Comme Mme Blier, elle craint que certaines personnes qui n’auront plus accès à de l’alcool fort se retrouvent en sevrage. «Ça peut être très dangereux pour leur santé.»

Ceci dit, si Mme Vadlamudy se montre critique de cette mesure sanitaire, elle salue les efforts des CISSS et CIUSSS pour rendre la vaccination accessible à la population marginalisée et pour atténuer les impacts des mesures sanitaires sur celle-ci. «Mais il ne faut surtout pas arrêter ces efforts, et même les accentuer, parce que ça vient ajouter une autre pression, en plus du couvre-feu. Il faut voir ce qu’on peut mettre comme efforts supplémentaires pour éviter que ces gens vivent les impacts négatifs de tout ça», implore-t-elle.

Marché noir



Quant à la SQDC, Mme Vadlamudy rappelle que sur le marché noir, il est impossible de connaître avec exactitude la composition des produits achetés, notamment le taux de THC. Même si, à sa connaissance, on n’a jamais rapporté de surdose mortelle liée à la consommation de cannabis, elle rappelle qu’il y a d’autres dangers à se tourner vers le marché noir. «Une personne qui veut consommer du cannabis, mais dont le fournisseur n’en a plus de disponible, pourrait potentiellement acheter une autre substance. C’est là que les risques sont accrus également, parce que ce sera une substance inconnue, qui peut créer des effets inattendus ou non souhaités», prévient-elle.

La Direction de la police de Trois-Rivières (DPTR) se dit pour sa part consciente qu’une certaine portion de consommateurs de cannabis non vaccinés se tourneront vers le marché noir.
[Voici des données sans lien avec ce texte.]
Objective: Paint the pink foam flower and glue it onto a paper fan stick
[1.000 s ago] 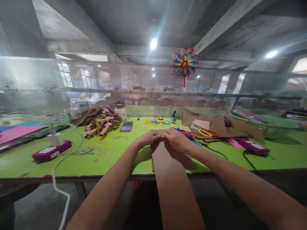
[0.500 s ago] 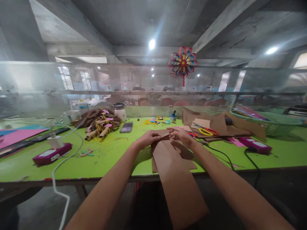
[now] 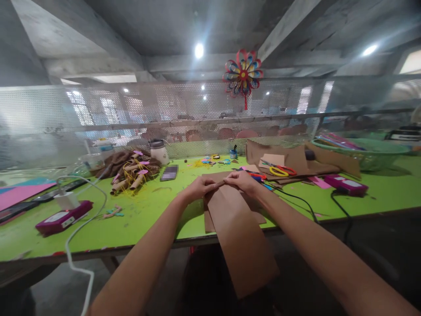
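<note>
Both my hands meet over the green table [image 3: 148,215] and pinch the far end of a long brown paper strip [image 3: 241,241]. My left hand [image 3: 197,188] grips its left corner with fingers closed. My right hand [image 3: 242,181] is closed on the same end, fingers curled over the edge. The strip slopes down off the table's front edge toward me. More brown paper [image 3: 210,219] lies flat under it.
Scissors [image 3: 279,170] lie on brown sheets at the back right, beside a green basket [image 3: 365,153]. A magenta box [image 3: 61,218] with a white charger and cable lies at left. Paper rolls [image 3: 131,175], a jar [image 3: 158,151] and a black cable [image 3: 296,199] are nearby. A mesh screen backs the table.
My hands have lifted the strip's far end slightly off the table and drawn together on it. The strip's free end has swung a little rightward. The view has tilted.
</note>
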`<state>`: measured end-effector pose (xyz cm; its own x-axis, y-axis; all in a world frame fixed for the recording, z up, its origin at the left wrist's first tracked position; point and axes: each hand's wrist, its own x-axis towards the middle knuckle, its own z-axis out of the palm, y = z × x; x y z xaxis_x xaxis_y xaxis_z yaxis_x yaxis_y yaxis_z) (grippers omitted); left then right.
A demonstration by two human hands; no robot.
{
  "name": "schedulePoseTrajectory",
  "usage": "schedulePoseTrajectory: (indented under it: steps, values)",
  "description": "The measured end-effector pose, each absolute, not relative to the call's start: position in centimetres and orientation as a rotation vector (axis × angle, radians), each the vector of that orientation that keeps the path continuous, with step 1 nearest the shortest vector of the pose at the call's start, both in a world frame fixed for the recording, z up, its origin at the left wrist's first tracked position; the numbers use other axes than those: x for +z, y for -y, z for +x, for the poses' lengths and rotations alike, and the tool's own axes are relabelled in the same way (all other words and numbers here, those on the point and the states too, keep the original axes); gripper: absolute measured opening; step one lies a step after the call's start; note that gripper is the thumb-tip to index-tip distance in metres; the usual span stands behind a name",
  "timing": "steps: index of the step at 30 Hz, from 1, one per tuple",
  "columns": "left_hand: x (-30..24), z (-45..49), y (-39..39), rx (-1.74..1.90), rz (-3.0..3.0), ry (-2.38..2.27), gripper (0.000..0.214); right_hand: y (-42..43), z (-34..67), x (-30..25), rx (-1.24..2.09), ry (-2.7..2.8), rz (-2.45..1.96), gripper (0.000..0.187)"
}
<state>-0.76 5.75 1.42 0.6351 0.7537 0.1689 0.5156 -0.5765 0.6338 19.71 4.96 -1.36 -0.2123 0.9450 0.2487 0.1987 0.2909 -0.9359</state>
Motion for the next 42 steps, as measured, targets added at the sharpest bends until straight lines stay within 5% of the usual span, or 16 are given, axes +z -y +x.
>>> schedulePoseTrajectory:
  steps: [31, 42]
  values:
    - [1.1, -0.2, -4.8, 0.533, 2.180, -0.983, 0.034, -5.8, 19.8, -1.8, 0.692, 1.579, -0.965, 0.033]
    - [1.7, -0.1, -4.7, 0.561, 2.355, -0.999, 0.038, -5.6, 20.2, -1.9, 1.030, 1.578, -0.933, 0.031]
En plus de rappeler que la concentration de THC n’est pas contrôlée et peut «jusqu’à un certain point mettre à risque la santé des consommateurs», le corps policier rappelle qu’il y a aussi «toujours un certain risque lié à l’intégrité physique des acheteurs si jamais une transaction tourne mal».

La DPTR recommande donc aux personnes affectées par cette mesure de privilégier l’achat en ligne au marché noir.

De son côté, la Sûreté du Québec dit ne pas s'attendre à une recrudescence particulière du recours au marché noir, puisqu'il demeure possible de s'approvisionner en ligne, pour la SQDC.

«À cet effet-là, on a tous les outils pour maintenir un commerce légal, correct. Et comme organisation policière, on va continuer à appliquer l'ensemble des règles en lien avec le trafic illégal du cannabis, à toutes les étapes de la chaîne d'approvisionnement», affirme Benoît Richard, porte-parole de la SQ.